Christmas (Tree Romances) in July
‘Tis the season for banging festive sentient objects!
By Graciella Delgado
It’s Christmas in July, so it’s time to dive into the Christmas-tinged world of Sentient Object Romances (and if not . . . then here’s your December reading list early). Now, with there being many a holiday-themed monster romance, it should be expected within the Sentient Object Romance realm as well. For your added benefit, I will also rank my list in order of favorites, ending with my top recommendation for this hyper-specific category.
All He Wants for Christmas is a Fingerling by JP Sayle
Beginning with All He Wants for Christmas is a Fingerling by JP Sayle, an omegaverse romance that is really only a holiday romance based on a technicality (that technicality being that the story just so happens to take place during Christmastime and nothing else holiday related happens).
The story follows a grumpy alpha werewolf shifter reluctantly falling in love with a fingerling potato shifter. This is not a story you go into for Christmas joy, but it is a book you go into to bear witness to how a human (ish) man engages in intimacy with his sentient fingerling potato lover while he is still in potato form. Hint: it involves some time in the kitchen, a wriggly sentient potato, and magical dirt!
“Could a potato mark his mate? I shivered with desire, then closed off the ideas my brain and wolf gave me.”
Merry Monsters by Bex Deveau
In the Christmas monster romance anthology, Merry Monsters by Bex Deveau (and many others), we have an actual Christmas tree romance. Perhaps the sweetest love story on the list and the only addition that directly involves our lord and savior Santa Claus. A lonely young woman with a tree-related last name writes a letter to Father Christmas asking for a partner. Santa, in all his jolly kindness and understanding, assumes the person writing to him is a sentient tree (naturally) and sends a sentient pine tree to answer the call. Our human main character is shocked to receive this mysterious living tree, but intrigued (and aroused) nonetheless.

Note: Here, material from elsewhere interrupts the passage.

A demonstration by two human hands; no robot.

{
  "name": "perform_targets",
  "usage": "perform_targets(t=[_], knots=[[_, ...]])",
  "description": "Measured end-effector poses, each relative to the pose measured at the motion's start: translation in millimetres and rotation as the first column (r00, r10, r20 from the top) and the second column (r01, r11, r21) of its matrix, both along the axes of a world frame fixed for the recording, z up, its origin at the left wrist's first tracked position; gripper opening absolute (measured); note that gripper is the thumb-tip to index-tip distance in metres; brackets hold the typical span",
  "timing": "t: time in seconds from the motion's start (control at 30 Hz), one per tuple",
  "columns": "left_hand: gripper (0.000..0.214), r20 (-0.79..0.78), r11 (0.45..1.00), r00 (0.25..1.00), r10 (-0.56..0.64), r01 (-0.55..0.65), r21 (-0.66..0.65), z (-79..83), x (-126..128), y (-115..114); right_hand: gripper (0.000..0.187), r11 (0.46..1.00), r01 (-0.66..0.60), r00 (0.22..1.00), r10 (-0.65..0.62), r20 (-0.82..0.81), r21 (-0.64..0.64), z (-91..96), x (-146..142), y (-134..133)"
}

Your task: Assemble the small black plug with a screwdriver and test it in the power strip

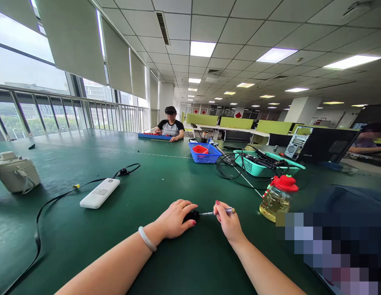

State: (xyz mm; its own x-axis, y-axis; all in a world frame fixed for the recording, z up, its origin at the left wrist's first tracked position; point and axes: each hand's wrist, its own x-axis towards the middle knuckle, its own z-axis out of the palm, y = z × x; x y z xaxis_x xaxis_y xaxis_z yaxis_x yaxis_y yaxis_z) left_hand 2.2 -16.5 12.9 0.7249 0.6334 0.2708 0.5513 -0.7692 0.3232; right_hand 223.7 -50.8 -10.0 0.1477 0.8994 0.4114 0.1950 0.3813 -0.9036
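Observation:
My left hand [174, 220] is closed around a small, dark, rounded black object [193, 216] on the green table. Its fingers and thumb cover most of that object, so its kind cannot be made out. Between the fingers of my right hand [230, 226] is a screwdriver [207, 213] with a thin metal shaft and a pale, see-through handle. The screwdriver lies nearly level, its tip pointing left and meeting the right side of the black object. A pale bracelet [147, 239] circles my left wrist.
On the green table [153, 180] lie a white power bank [100, 193] and a black strap [39, 217]. A red-lidded bottle [275, 200], teal basket [255, 167] of cables and blue basket [205, 157] stand rightward. A beige container [17, 174] is left. Another person [172, 127] sits opposite.

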Motion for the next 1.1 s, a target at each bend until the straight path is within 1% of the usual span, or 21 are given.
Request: perform_targets(t=[0.07,0.13,0.23,0.33,0.5,0.7,0.77,0.9,1.1], knots=[[0.057,-0.014,0.997,0.997,-0.07,0.07,-0.017,-0.7,1.6,-2.1,0.049,0.999,-0.033,0.999,0.033,0.003,-0.009,0.8,-1.6,-0.9],[0.055,-0.034,0.995,0.995,-0.099,0.098,-0.023,-0.5,3.2,-3.8,0.049,0.998,-0.061,0.998,0.061,0.009,-0.012,3.0,-3.3,-2.6],[0.049,-0.05,0.994,0.993,-0.106,0.105,-0.023,1.6,4.4,-5.6,0.049,0.994,-0.105,0.994,0.105,0.011,-0.02,6.8,-5.8,-5.6],[0.041,-0.051,0.995,0.994,-0.095,0.094,-0.019,4.3,4.6,-6.8,0.048,0.993,-0.118,0.993,0.118,0.014,-0.013,8.5,-7.0,-7.3],[0.032,-0.045,0.998,0.997,-0.067,0.067,-0.002,5.1,4.9,-7.2,0.048,0.994,-0.108,0.994,0.108,-0.009,0.007,6.8,-5.5,-6.8],[0.04,-0.023,0.998,0.998,-0.061,0.06,-0.011,4.0,3.9,-6.3,0.049,0.999,-0.04,0.999,0.041,-0.026,0.024,3.3,-1.7,-3.6],[0.039,-0.019,0.998,0.998,-0.059,0.059,-0.01,4.8,3.5,-6.4,0.05,0.999,-0.024,1.0,0.024,-0.02,0.028,1.4,-0.9,-2.0],[0.033,-0.007,0.999,0.999,-0.047,0.046,-0.01,6.1,3.4,-6.4,0.05,0.999,-0.02,1.0,0.02,-0.002,0.025,-0.4,-0.8,-1.0],[0.03,0.015,1.0,1.0,-0.019,0.018,0.012,5.1,3.3,-5.3,0.051,0.999,-0.023,1.0,0.023,0.006,0.024,2.2,-2.3,-4.1]])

Of all the Christmas object stories here, this is objectively the most Christmas-y, but not the only Chrstmas tree story on the list.
Unfortunately, this anthology is no longer available anywhere online and it is unclear why. Did my call for an absurd Christmas anthology all those years ago result in Christmas magic answering only temporarily? Was it all a dream? A glorious, horrifying, discombobulating dream?
Who’s to say?
If He Wanted To, He Wood by Tanya Lynn
Then there’s If He Wanted To, He Wood by Tanya Lynn. This polyamorous Christmas tree romance is about a different lonely young woman who visits a Christmas tree farm, stumbles across a trio of extremely attractive naked men, bangs them, and follows their panicked instructions to buy their Christmas tree selves (Christmas tree-sonas) moments before their transformation back into a sleep tree state. She follows their orders, purchases the trees, and journeys through an interesting yet bizarre insta-love dynamic with these three men cursed to be Christmas trees for the great crime of being players in their youth.
The way our narrator tackles her three relationships to break their collective mystical curse is very fairytale-esque in nature.
“‘Take us home. We’ll make this Christmas the best one yet,’ Ash whispers. I lick their offering off my face and lift each breast to lick more off and am greeted with the taste of winter fresh gum.”
Ravaged by the Gingerbread Man by Fannie Tucker
And last, but certainly not least, Ravaged by the Gingerbread Man by Fannie Tucker is a story that haunts me, not only because it was one of (if not THE) first Sentient Object Romance I ever read, but because it features a horny, living gingerbread man that only speaks in rhyme like the children’s nursery we’re so familiar with. We open with a lonely baker, wishing for connection this winter holiday season, bored before closing out the bakery on her own. She gets an idea, creates a person-sized gingerbread man, and . . . the night carries on . . . passionately.
It is, hands down, the funniest addition to this lineup with its absurd dialogue, circumstances, and author pen name that gets a giggle out of me anytime I remember it.
“Grinning at her with his wide icing mouth, he spoke in a high, cheery voice. ‘Fuck! Fuck! Fuck! As much as I can! I need to fuck things, I’m the gingerbread man!’”
Whether you jump for joy when Christmas in July movie marathons play on TV, you’re bored out of your mind this Summer, or you want to get a head start on making a list (and checking it twice) for your December TBR, I hope you have a jolly good time experiencing these memorable tales blessed by Father Christmas himself.